## TRY IT
Please keep pictures out of the copy, and print exactly the lines from the one containing "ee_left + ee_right" through the end of the records.

----

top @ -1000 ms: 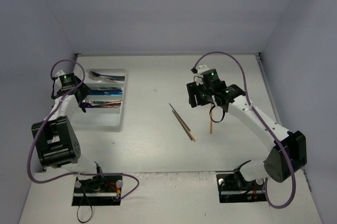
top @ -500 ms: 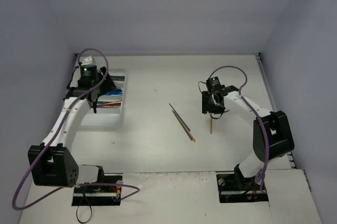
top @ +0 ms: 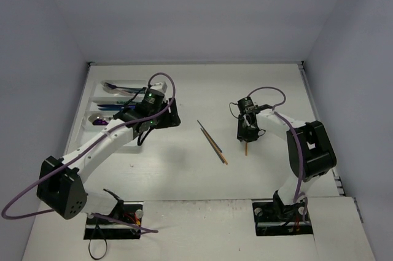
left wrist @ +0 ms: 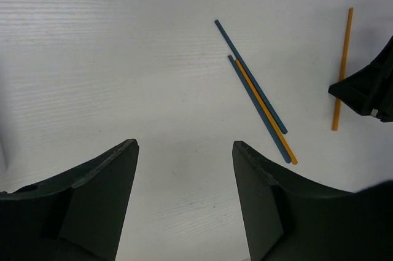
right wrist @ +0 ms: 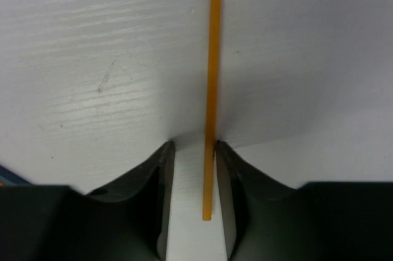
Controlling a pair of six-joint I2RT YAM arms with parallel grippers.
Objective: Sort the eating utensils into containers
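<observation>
Orange and thin, a stick (right wrist: 212,58) lies flat on the white table (top: 184,175), its near end between the fingers of the right gripper (right wrist: 193,150). The jaws straddle it, narrowly parted, with a gap on one side, so it is not clamped. The right arm (top: 288,129) is folded tight, wrist pointing down at the table. The left arm (top: 104,144) reaches far out to the right, past the white tray (top: 93,102). The left gripper (left wrist: 184,145) hangs wide apart and empty above bare table. Beyond it lie two blue sticks and an orange one (left wrist: 261,98) side by side. Teal, blue and purple utensils (top: 120,98) rest in the tray's compartments.
</observation>
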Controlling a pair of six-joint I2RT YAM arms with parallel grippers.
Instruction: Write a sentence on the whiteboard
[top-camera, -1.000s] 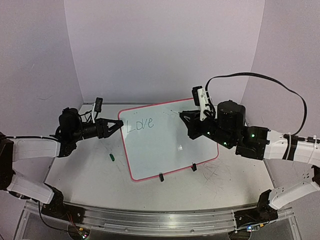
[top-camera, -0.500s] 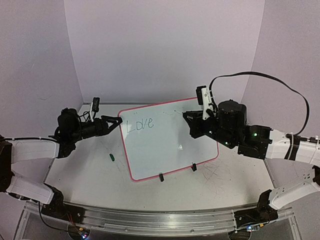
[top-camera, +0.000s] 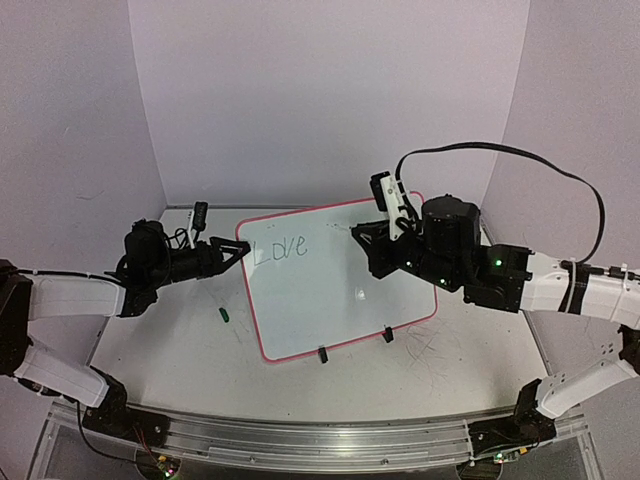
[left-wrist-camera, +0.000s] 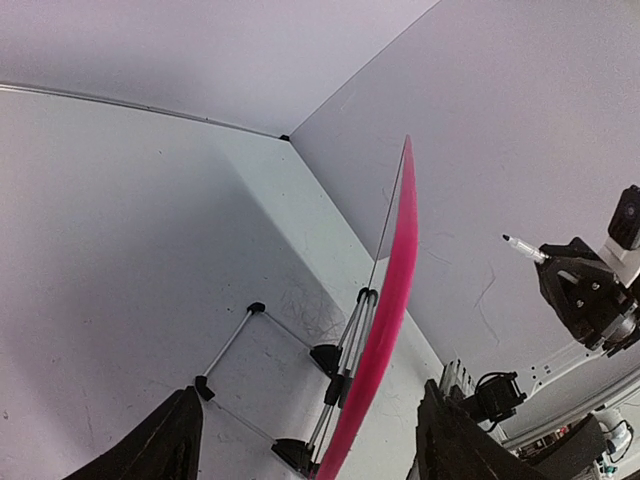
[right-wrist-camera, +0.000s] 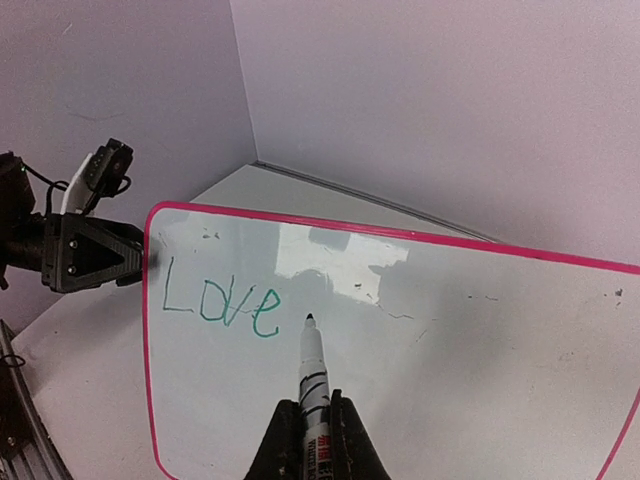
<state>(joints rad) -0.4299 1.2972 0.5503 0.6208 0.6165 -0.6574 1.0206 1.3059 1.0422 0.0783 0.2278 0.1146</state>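
Right claw (right-wrist-camera: 312, 425), marker (right-wrist-camera: 312, 365) shifted left, sentence (right-wrist-camera: 220, 302) reads "Love"

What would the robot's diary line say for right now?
left gripper: open, straddling whiteboard edge | right gripper: shut on marker, tip beside the e | sentence: only "Love" written

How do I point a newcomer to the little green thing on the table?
Find the pink-rimmed whiteboard propped mid-table. On the tabletop just left of its near-left corner lies the small green piece. It is the only loose green item; the board's clips are black.
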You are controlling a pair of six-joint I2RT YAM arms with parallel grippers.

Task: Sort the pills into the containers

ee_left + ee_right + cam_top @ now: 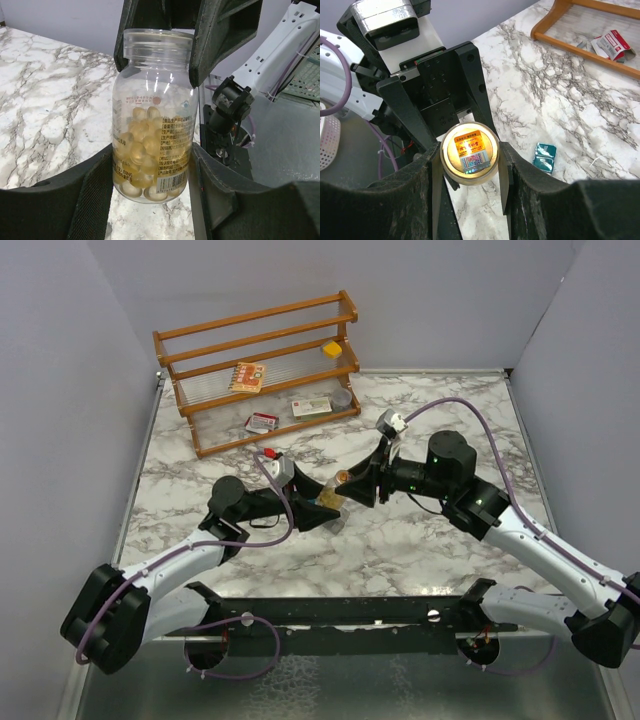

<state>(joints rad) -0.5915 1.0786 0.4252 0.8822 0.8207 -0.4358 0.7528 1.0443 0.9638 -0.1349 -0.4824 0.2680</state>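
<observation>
Holding the pill bottle [150, 115] from both ends, the two arms meet above the middle of the marble table [560, 100]. The left gripper [152, 150] has its fingers pressed against either side of the bottle's lower body. The right gripper [470, 150] is clamped on the clear lid [157, 42], one finger on each side. This split grip looks like a set-up for unscrewing: one arm steadies the body while the other turns the lid, so the amber capsules [142, 145] can be tipped out afterwards. They fill about the lower half of the bottle.

The containers [545, 157] lie on the table just beside the right gripper, apart from both arms and within easy reach for pouring. The wooden rack [260, 360] and its flat packets [262, 422] stand well back at the far side.

Several things cannot be settled. Only the teal part of the containers shows, and it is unclear whether they are open or shut. In the top view the grippers cover most of the bottle, and the containers cannot be picked out there. Whether the lid is already loosened cannot be told, and neither can whether the bottle touches the table. The label print is too small to read. Both wrist views cut off their own fingers at the lower edge.
</observation>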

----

## SOLUTION TO THE EXERCISE
ee_left + ee_right + cam_top @ now: 

<state>(joints rad) -0.5915 1.0786 0.4252 0.8822 0.8207 -0.4358 0.7528 1.0443 0.9638 -0.1349 -0.4824 0.2680</state>
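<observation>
Holding the pill bottle [150, 115] from both ends, the two arms meet above the middle of the marble table [560, 100]. The left gripper [152, 150] has its fingers pressed against either side of the bottle's lower body. The right gripper [470, 150] is clamped on the clear lid [157, 42], one finger on each side. This split grip looks like a set-up for unscrewing: one arm steadies the body while the other turns the lid, so the amber capsules [142, 145] can be tipped out afterwards. They fill about the lower half of the bottle.

The containers [545, 157] lie on the table just beside the right gripper, apart from both arms and within easy reach for pouring. The wooden rack [260, 360] and its flat packets [262, 422] stand well back at the far side.

Several things cannot be settled. Only the teal part of the containers shows, and it is unclear whether they are open or shut. In the top view the grippers cover most of the bottle, and the containers cannot be picked out there. Whether the lid is already loosened cannot be told, and neither can whether the bottle touches the table. The label print is too small to read. Both wrist views cut off their own fingers at the lower edge.
</observation>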

There is no more to the output, and the exercise is done.